### Exercise requirements
Only the pictures are to be left out; the listing itself is repeated exactly.

### Available data
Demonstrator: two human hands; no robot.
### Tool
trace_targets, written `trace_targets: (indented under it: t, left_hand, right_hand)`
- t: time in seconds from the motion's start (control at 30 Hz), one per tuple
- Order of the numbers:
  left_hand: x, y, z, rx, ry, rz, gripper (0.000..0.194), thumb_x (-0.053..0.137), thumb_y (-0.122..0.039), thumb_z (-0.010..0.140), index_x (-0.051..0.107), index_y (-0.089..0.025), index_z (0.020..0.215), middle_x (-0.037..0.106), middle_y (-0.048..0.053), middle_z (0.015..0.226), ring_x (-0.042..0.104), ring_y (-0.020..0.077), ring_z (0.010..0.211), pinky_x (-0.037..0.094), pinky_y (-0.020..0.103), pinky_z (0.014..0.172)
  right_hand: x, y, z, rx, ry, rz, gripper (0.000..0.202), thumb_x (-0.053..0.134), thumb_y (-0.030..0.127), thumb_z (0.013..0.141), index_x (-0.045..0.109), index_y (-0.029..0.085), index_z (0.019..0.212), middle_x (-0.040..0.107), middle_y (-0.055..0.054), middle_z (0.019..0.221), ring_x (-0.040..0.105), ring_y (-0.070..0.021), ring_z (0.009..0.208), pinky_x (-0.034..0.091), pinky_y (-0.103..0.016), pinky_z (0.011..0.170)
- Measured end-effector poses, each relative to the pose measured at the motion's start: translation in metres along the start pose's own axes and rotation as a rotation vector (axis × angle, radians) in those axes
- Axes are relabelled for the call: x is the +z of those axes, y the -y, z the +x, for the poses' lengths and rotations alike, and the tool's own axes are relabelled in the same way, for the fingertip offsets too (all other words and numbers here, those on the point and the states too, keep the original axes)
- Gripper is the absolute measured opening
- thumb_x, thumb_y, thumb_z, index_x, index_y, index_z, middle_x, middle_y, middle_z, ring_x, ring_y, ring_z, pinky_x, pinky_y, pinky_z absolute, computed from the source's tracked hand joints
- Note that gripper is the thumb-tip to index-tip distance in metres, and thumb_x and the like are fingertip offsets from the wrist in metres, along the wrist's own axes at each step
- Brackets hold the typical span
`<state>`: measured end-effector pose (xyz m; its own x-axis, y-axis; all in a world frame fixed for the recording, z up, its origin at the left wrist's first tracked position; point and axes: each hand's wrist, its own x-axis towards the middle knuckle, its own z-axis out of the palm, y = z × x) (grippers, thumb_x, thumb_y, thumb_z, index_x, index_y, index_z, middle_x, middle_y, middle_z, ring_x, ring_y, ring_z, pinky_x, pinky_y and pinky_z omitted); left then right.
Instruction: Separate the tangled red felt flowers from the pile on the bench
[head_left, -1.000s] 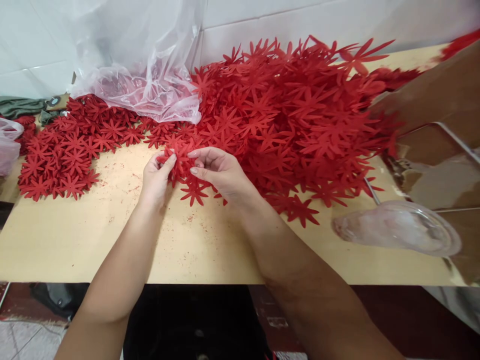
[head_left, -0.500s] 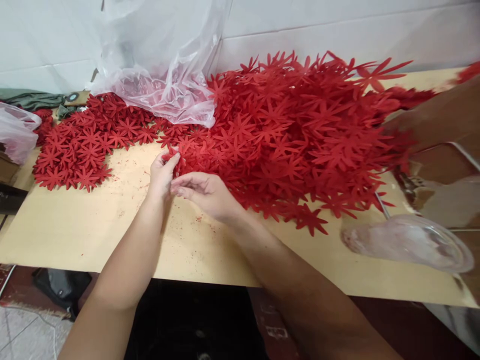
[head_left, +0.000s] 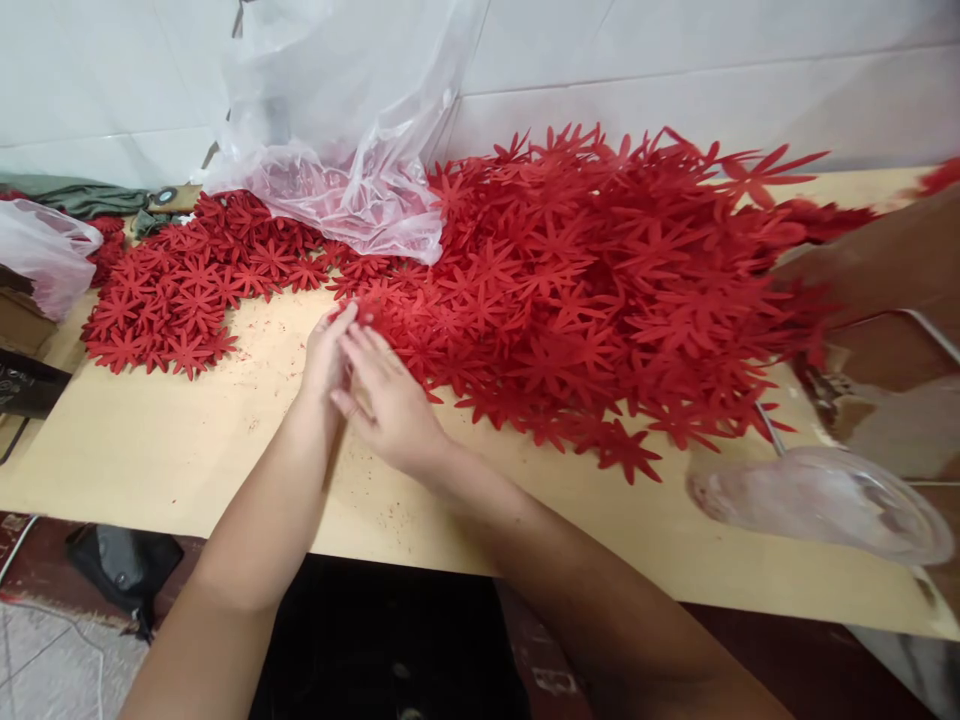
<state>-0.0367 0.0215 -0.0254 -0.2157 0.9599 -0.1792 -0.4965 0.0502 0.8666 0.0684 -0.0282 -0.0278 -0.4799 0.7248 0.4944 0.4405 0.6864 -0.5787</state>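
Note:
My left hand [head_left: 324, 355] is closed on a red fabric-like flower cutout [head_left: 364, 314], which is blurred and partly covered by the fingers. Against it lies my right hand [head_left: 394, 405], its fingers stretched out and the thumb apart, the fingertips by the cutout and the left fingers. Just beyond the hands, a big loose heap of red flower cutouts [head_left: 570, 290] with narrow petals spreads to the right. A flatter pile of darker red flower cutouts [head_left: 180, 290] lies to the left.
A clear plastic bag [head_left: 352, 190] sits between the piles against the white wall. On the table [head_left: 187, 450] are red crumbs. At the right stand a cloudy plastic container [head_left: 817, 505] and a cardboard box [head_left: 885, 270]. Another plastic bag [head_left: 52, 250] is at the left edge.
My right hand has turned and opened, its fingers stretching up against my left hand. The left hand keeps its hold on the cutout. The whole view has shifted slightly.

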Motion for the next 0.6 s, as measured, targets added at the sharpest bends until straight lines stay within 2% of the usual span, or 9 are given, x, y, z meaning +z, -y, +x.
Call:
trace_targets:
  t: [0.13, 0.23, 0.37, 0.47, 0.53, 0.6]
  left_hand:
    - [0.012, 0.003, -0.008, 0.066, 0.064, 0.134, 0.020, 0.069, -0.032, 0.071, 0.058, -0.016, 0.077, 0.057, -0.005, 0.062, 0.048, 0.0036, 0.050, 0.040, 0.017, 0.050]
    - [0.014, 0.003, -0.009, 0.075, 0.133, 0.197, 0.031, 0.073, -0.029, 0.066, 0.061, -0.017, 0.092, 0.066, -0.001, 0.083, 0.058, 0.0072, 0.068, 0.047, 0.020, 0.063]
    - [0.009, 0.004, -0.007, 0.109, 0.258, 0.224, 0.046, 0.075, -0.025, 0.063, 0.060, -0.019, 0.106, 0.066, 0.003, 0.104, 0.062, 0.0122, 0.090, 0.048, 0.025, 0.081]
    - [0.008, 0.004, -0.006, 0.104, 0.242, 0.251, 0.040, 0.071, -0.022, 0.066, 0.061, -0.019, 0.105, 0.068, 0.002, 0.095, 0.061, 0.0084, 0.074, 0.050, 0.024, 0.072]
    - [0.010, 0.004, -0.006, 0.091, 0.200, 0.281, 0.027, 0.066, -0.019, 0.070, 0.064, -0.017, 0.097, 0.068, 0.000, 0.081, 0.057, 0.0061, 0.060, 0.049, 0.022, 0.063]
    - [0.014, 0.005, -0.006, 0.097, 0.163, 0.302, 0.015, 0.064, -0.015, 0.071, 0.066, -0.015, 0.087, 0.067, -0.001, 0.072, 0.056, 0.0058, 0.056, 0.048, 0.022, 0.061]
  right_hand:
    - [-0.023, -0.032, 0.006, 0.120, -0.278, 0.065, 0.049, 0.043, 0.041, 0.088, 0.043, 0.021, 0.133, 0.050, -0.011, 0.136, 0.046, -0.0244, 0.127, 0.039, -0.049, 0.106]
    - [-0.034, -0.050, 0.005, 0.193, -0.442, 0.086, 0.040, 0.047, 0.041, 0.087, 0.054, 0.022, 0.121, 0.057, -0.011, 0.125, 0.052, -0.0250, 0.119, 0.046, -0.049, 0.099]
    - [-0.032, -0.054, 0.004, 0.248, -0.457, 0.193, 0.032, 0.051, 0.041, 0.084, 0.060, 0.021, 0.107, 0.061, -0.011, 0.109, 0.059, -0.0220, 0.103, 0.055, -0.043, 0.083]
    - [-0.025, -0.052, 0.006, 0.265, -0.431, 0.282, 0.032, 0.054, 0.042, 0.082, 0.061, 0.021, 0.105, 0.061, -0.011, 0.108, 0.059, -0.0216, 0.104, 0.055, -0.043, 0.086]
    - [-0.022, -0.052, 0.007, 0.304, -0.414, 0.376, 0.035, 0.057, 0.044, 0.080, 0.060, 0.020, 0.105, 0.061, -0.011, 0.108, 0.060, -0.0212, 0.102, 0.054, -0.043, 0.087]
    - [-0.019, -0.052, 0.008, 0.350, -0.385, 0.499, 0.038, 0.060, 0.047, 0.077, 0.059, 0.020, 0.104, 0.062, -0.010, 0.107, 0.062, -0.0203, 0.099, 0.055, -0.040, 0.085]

### Task solution
Demonstrator: two human hands; no robot.
### Tool
trace_targets, written `trace_targets: (indented under it: t, left_hand, right_hand)`
- t: time in seconds from the motion's start (control at 30 Hz), one per tuple
- Order of the numbers:
  left_hand: x, y, z, rx, ry, rz, gripper (0.000..0.194), thumb_x (-0.053..0.137), thumb_y (-0.122..0.039), thumb_z (-0.010..0.140), index_x (-0.051..0.107), index_y (-0.089..0.025), index_z (0.020..0.215), middle_x (-0.037..0.106), middle_y (-0.048..0.053), middle_z (0.015..0.226), ring_x (-0.042..0.104), ring_y (-0.020..0.077), ring_z (0.010..0.211), pinky_x (-0.037..0.094), pinky_y (-0.020..0.103), pinky_z (0.014..0.172)
  right_hand: x, y, z, rx, ry, rz, gripper (0.000..0.202), thumb_x (-0.053..0.134), thumb_y (-0.030..0.127), thumb_z (0.013..0.141), index_x (-0.045..0.109), index_y (-0.029..0.085), index_z (0.019..0.212), middle_x (-0.040..0.107), middle_y (-0.055..0.054), middle_z (0.019..0.221), ring_x (-0.040..0.105), ring_y (-0.070..0.021), ring_z (0.009..0.208), pinky_x (-0.034..0.091), pinky_y (-0.103..0.016), pinky_z (0.011..0.170)
- Measured end-effector poses, each relative to the pose measured at the motion's start: translation in metres along the start pose's own axes and rotation as a rotation vector (axis × angle, radians) in those axes
- Axes are relabelled for the call: x is the +z of those axes, y the -y, z the +x, for the poses' lengths and rotations alike, and the tool's own axes are relabelled in the same way, for the fingertip offsets too (all other words and numbers here, those on the point and the states too, keep the original axes)
- Gripper is the absolute measured opening
- thumb_x, thumb_y, thumb_z, index_x, index_y, index_z, middle_x, middle_y, middle_z, ring_x, ring_y, ring_z, pinky_x, pinky_y, pinky_z absolute, computed from the source's tracked hand joints
- Note that gripper is the thumb-tip to index-tip distance in metres, and thumb_x and the like are fingertip offsets from the wrist in metres, along the wrist's own axes at each step
- Brackets hold the typical span
`<state>`: measured end-effector pose (xyz m; its own x-axis, y-axis; all in a world frame fixed for the recording, z up, its origin at the left wrist's first tracked position; point and axes: each hand's wrist, its own x-axis towards the middle knuckle, its own z-axis out of the palm, y = z × x) (grippers, thumb_x, thumb_y, thumb_z, index_x, index_y, index_z, middle_x, middle_y, middle_z, ring_x, ring_y, ring_z, pinky_x, pinky_y and pinky_z omitted); left then right.
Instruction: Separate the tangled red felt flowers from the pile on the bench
[head_left, -1.000s] 
[head_left, -0.500s] 
[head_left, +0.000s] 
<state>-0.0367 0.0215 -0.0254 -0.2157 0.9599 -0.1792 -0.4965 0.0502 0.8666 0.0684 -0.0282 -0.0278 -0.4799 0.7248 0.4944 0.4405 0.6864 -0.5787</state>
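Note:
My left hand [head_left: 324, 355] is closed on a red fabric-like flower cutout [head_left: 364, 314], which is blurred and partly covered by the fingers. Against it lies my right hand [head_left: 394, 405], its fingers stretched out and the thumb apart, the fingertips by the cutout and the left fingers. Just beyond the hands, a big loose heap of red flower cutouts [head_left: 570, 290] with narrow petals spreads to the right. A flatter pile of darker red flower cutouts [head_left: 180, 290] lies to the left.
A clear plastic bag [head_left: 352, 190] sits between the piles against the white wall. On the table [head_left: 187, 450] are red crumbs. At the right stand a cloudy plastic container [head_left: 817, 505] and a cardboard box [head_left: 885, 270]. Another plastic bag [head_left: 52, 250] is at the left edge.
My right hand has turned and opened, its fingers stretching up against my left hand. The left hand keeps its hold on the cutout. The whole view has shifted slightly.
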
Motion for the next 0.6 s, as measured, targets added at the sharpest bends until straight lines stay within 2% of the usual span, or 9 are given, x, y, z meaning +z, -y, +x.
Call:
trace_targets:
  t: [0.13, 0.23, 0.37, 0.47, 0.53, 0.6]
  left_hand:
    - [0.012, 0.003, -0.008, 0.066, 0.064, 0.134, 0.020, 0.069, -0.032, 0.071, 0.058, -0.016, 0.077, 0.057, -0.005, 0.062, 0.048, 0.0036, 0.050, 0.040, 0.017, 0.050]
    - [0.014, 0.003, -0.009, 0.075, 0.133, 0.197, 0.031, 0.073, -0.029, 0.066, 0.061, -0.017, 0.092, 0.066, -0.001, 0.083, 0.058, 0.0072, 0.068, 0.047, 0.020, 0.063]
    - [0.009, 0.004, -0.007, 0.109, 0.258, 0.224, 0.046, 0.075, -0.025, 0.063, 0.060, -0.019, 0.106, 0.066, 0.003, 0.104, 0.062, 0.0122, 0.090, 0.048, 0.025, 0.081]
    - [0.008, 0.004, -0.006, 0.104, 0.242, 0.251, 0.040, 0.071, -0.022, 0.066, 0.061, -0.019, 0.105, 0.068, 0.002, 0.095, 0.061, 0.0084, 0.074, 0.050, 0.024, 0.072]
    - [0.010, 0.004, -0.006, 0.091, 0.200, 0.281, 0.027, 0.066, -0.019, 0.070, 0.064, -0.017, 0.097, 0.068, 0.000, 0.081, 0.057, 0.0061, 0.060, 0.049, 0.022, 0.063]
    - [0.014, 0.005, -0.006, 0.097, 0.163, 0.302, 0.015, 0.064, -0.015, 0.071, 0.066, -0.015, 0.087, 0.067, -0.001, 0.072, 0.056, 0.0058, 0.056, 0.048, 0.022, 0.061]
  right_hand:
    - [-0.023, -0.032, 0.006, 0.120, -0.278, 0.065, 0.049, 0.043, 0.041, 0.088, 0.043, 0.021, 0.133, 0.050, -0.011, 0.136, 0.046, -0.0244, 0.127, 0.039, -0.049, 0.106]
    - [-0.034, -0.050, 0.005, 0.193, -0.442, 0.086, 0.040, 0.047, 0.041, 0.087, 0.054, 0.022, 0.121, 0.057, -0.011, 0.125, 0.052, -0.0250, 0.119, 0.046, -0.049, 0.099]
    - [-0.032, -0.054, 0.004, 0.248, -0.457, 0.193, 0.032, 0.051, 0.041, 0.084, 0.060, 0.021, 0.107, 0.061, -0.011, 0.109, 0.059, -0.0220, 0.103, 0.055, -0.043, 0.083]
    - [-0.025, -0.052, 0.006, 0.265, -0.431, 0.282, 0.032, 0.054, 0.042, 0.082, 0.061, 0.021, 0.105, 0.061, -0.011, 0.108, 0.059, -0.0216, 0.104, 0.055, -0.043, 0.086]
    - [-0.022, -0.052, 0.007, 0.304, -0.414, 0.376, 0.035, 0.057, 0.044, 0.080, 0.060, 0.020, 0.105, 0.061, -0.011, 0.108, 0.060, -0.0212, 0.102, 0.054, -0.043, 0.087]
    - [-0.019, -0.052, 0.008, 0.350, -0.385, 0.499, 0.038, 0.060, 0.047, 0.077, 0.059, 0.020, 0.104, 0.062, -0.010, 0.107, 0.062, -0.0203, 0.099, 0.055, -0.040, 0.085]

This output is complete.